El llamado a la abstención electoral, tradicionalmente una táctica empleada por sectores desencantados o marginales como forma de protesta simbólica, ha adquirido una nueva dimensión, al ser adoptado, directa o indirectamente, por actores políticos de alta visibilidad. Entre los más polémicos se encuentra el expresidente Vicente Fox Quesada, quien, en un giro desconcertante respecto a su histórica defensa del voto como instrumento de cambio —especialmente durante la transición democrática del año 2000—, ha promovido mensajes en redes sociales insinuando que votar “ya no sirve de nada” y que las elecciones están controladas por una “dictadura electoral”. A estas expresiones se suma la excandidata presidencial Xóchitl Gálvez, al señalar que “ya no hay condiciones de competencia real”, lo cual, sin llamar explícitamente a la abstención, sí siembra dudas sobre la utilidad del voto opositor. Ella misma informó que no votará. El Instituto Nacional Electoral (INE) con Guadalupe Taddei ha lanzado campañas para incentivar el voto, pero su autoridad ha sido erosionada por años de embates desde el poder, lo que ha mermado su capacidad de incidir en el ánimo ciudadano. El gran peligro de esta coyuntura es que el abstencionismo —incluso cuando se presenta como protesta— favorece a las estructuras clientelares que sí logran movilizar sufragios, perpetuando un círculo vicioso de representación degradada. En México, dejar de votar no castiga al sistema: lo perpetúa. Y que figuras como Fox y Gálvez —quienes en su momento representaron una ruptura democrática— hoy coqueteen con el abandono del voto, representa que efectivamente una parte de México está con ellos y no saldrá a votar por que sí estudió, sin acordeones, que el engaño maquinado por Morena será el lunes una realidad.

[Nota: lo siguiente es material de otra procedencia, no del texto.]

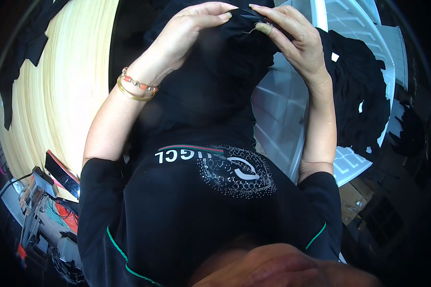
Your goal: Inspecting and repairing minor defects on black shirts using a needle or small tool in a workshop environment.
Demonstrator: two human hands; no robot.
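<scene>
Black cloth [196,95] hangs over my lap and reaches up to the top edge of the view. At the top centre my left hand [196,21] is closed in a pinch between thumb and forefinger, apparently on a bit of this cloth; black on black hides the exact fold. My right hand [297,40] is closed round small dark thread snips [250,15], with their pointed blades toward my left fingertips. A short pale thread [249,31] sticks out by my right thumb. Both hands are raised and close together, a small gap between their fingertips.
White plastic baskets [285,105] stand at the right, with a heap of black cloth pieces [357,88] in them. At the left is a pale wooden table [76,71], black cloth on its far-left edge, a phone-like device [62,174] at its near edge. A cardboard box [354,198] lies lower right.
</scene>
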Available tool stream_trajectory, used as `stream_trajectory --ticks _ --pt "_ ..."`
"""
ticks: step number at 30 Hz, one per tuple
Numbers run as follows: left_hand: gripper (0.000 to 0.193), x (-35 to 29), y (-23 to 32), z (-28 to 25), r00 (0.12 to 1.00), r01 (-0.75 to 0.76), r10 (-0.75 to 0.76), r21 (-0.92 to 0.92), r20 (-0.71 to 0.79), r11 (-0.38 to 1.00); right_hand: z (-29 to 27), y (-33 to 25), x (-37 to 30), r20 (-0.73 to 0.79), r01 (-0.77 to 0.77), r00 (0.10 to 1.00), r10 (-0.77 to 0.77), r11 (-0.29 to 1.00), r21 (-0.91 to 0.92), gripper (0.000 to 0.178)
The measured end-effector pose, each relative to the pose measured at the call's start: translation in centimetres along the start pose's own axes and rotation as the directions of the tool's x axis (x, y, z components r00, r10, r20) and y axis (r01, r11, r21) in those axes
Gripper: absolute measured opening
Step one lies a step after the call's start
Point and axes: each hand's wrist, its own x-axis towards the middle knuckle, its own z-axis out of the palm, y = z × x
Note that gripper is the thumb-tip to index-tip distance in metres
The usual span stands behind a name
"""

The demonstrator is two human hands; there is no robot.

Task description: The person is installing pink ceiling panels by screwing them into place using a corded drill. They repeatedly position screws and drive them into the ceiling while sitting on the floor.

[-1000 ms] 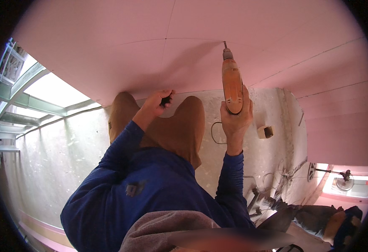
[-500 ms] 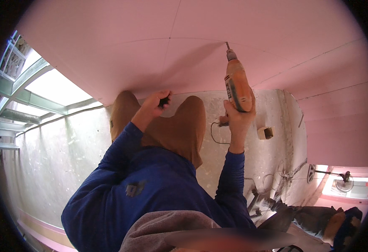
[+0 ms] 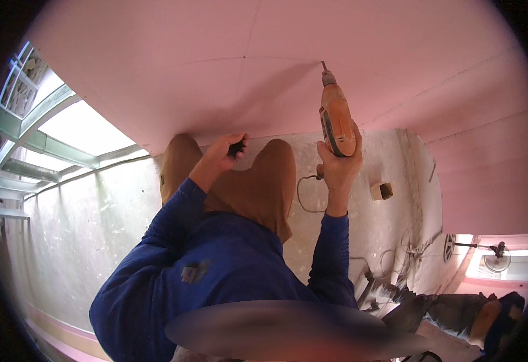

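Observation:
My right hand (image 3: 340, 172) is wrapped round the rear of an orange and dark power drill (image 3: 339, 120). Its bit (image 3: 323, 66) points away from me and meets its own shadow at the pink plasterboard (image 3: 173, 36), close to a thin marked line. A cord runs from the drill's handle. Close to my knees, my left hand (image 3: 220, 158) is curled round a clump of small black things (image 3: 236, 148), which are too small to make out singly; it stays apart from the board.
A small open box (image 3: 382, 191) lies on the scuffed grey floor (image 3: 113, 211) right of the drill. Green metal framing (image 3: 47, 145) stands at the left. Cables and tools (image 3: 390, 283) clutter the lower right, with a fan (image 3: 496, 259) beyond and dark clothing (image 3: 457, 314) nearby.
The drill and my right hand have shifted slightly left, the bit still at the board. My left hand has barely moved.

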Motion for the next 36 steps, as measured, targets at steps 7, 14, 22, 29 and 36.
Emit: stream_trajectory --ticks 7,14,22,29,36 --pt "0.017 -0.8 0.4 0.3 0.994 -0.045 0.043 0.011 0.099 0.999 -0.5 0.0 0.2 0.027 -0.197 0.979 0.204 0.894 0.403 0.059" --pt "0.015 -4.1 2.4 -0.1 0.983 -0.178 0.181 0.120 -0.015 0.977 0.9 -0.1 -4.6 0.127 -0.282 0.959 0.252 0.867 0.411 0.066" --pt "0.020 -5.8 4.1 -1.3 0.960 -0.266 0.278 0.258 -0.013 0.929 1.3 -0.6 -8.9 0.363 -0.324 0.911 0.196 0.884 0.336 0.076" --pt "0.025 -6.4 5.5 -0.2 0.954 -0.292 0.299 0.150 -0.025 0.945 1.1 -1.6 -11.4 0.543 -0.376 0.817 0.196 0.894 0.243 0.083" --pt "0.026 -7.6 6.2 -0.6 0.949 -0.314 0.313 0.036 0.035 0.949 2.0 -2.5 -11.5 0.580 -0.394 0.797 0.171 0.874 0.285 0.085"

La supuesta reunión secreta entre la presidenta Claudia Sheinbaum y el expresidente Andrés Manuel López Obrador en la Secretaría de Gobernación no puede ser minimizada como una simple filtración infundada o un rumor más del ambiente político. La mera posibilidad de este encuentro, llevado a cabo en instalaciones oficiales y fuera de la agenda pública, abre una grieta alarmante en el ya frágil equilibrio institucional del país. No se trata de una conversación casual entre compañeros de partido, sino de una posible intromisión directa de quien ya no tiene ningún cargo formal ni autoridad constitucional en los asuntos del poder Ejecutivo. López Obrador dejó la presidencia, y con ello, toda facultad de incidir en las decisiones de gobierno. Cualquier participación suya, directa o indirecta, en el diseño de políticas públicas, nombramientos o decisiones estratégicas del nuevo gobierno constituye una afrenta al principio republicano de sucesión ordenada y a la legitimidad de la mandataria en funciones. Sheinbaum, en su calidad de presidenta de la República, no solo debe ejercer el poder con plena autonomía, sino también hacerlo con un claro deslinde de quien, por más mentor político que haya sido, ya no tiene nada que hacer en los pasillos del poder. La Secretaría de Gobernación, sede histórica del control político y del diseño institucional, no puede ser el escenario de maniobras en la penumbra ni de visitas «informales» de quien insiste en seguir operando desde la sombra. Si este encuentro se produjo, no solo es políticamente impropio, sino éticamente inaceptable y jurídicamente cuestionable. Que el expresidente siga moviendo piezas, validando decisiones o sugiriendo líneas de acción sin ningún tipo de responsabilidad pública ni rendición de cuentas, convierte a Sheinbaum en una figura decorativa, incapaz de cortar el cordón umbilical con el poder anterior. Y si no hubo tal reunión, la presidenta tiene la obligación de desmentirlo con claridad, de dar un golpe de autoridad y exigir públicamente que López Obrador se mantenga al margen, como corresponde a cualquier exmandatario en un régimen verdaderamente democrático.